------ SUPPLIED DATA ------

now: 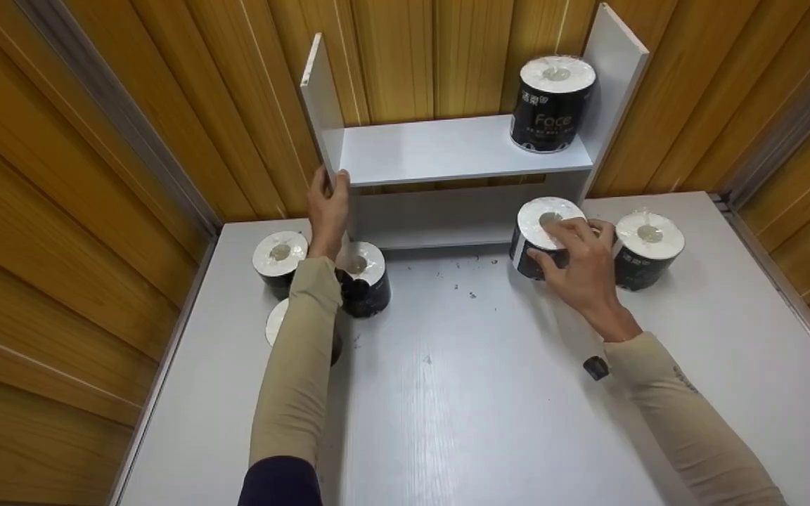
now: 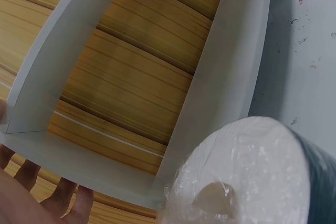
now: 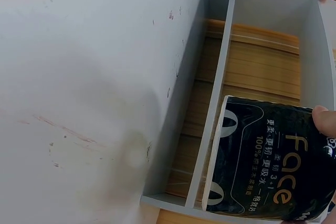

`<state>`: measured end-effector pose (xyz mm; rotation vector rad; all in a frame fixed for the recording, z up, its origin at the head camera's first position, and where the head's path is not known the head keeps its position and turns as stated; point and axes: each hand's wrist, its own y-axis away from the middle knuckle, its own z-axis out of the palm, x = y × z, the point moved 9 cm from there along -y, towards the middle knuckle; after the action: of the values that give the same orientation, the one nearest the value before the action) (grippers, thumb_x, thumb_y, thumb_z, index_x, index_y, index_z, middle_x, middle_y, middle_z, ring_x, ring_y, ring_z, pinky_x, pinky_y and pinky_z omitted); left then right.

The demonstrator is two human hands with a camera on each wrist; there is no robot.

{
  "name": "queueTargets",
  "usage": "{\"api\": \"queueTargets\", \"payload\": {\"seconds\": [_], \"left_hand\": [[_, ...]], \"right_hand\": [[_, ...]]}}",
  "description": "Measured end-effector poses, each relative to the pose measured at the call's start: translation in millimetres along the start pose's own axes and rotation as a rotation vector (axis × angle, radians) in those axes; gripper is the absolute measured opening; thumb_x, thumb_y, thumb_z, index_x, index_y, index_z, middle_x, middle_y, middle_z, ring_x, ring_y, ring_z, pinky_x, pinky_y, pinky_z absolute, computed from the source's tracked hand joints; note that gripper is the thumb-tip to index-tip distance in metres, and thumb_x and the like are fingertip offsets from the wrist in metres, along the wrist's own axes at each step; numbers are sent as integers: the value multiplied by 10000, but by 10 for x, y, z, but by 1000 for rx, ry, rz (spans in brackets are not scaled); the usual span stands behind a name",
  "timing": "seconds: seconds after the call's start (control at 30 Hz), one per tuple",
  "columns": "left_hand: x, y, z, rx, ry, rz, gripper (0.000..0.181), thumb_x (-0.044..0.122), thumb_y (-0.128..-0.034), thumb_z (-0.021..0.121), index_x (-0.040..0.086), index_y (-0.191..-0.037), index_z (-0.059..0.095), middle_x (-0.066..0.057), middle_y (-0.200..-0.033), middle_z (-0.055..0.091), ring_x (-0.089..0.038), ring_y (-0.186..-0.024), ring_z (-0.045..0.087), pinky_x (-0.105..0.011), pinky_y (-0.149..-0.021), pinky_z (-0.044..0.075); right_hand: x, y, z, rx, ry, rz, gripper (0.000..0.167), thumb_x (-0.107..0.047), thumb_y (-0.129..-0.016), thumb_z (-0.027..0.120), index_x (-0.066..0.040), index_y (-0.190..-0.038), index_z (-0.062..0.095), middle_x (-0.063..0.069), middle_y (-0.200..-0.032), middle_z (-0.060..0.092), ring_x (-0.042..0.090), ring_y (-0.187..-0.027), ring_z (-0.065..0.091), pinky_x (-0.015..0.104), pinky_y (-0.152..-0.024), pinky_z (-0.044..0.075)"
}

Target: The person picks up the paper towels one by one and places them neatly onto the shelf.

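Observation:
My left hand grips the left side panel of a white shelf unit, its fingers showing behind the panel edge in the left wrist view. With thumb and fingers, my right hand holds a toilet roll in a black "Face" wrapper, in front of the lower compartment's right end. Whether its base touches the table cannot be told. Another wrapped roll stands upright on the upper board, against the right panel. Beside my right hand stands one more roll.
Left of the unit, near my left forearm, are several more rolls: one at the back, one by the panel, one partly hidden under the sleeve. The white table has dark specks. Wood-patterned walls enclose it.

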<state>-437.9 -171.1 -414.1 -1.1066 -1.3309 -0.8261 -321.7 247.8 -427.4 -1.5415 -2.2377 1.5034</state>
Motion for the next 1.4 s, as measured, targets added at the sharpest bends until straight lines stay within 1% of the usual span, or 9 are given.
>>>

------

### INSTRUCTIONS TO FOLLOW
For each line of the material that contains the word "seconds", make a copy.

### OUTPUT FOR THIS TASK
  "usage": "{\"api\": \"queueTargets\", \"payload\": {\"seconds\": [_], \"left_hand\": [[_, ...]], \"right_hand\": [[_, ...]]}}",
  "timing": "seconds: seconds after the call's start (control at 30 Hz), one per tuple",

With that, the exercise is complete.